Information supplied:

┄┄┄┄┄┄

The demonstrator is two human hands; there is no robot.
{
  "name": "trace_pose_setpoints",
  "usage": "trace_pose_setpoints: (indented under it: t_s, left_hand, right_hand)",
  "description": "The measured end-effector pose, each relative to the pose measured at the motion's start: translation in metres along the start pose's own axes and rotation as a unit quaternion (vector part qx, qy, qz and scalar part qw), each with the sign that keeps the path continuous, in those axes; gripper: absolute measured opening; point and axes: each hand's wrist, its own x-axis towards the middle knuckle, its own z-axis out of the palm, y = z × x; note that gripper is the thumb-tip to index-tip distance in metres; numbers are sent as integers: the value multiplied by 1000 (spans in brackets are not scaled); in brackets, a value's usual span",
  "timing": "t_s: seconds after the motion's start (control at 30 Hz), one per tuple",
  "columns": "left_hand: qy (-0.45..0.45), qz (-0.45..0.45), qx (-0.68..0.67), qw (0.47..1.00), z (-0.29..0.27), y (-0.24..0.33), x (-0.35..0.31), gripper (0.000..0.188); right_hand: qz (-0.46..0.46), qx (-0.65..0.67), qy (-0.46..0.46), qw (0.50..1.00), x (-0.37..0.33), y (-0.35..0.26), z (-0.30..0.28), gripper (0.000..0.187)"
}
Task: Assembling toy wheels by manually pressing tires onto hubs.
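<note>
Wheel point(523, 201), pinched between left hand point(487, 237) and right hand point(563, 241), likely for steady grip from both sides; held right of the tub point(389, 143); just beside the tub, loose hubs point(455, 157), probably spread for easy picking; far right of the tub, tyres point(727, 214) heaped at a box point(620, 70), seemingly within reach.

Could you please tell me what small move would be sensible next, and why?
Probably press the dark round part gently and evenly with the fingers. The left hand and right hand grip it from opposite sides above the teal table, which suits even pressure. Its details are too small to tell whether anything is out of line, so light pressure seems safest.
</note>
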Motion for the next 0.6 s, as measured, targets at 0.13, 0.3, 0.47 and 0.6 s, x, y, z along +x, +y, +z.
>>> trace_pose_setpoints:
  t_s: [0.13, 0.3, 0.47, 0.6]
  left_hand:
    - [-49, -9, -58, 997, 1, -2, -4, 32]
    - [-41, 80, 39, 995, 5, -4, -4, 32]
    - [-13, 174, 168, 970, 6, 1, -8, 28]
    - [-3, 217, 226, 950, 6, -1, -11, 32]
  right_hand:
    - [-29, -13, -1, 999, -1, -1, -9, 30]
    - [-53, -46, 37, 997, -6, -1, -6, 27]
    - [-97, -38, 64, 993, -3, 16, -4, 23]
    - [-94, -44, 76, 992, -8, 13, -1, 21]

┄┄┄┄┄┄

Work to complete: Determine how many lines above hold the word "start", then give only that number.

Output of the task: 2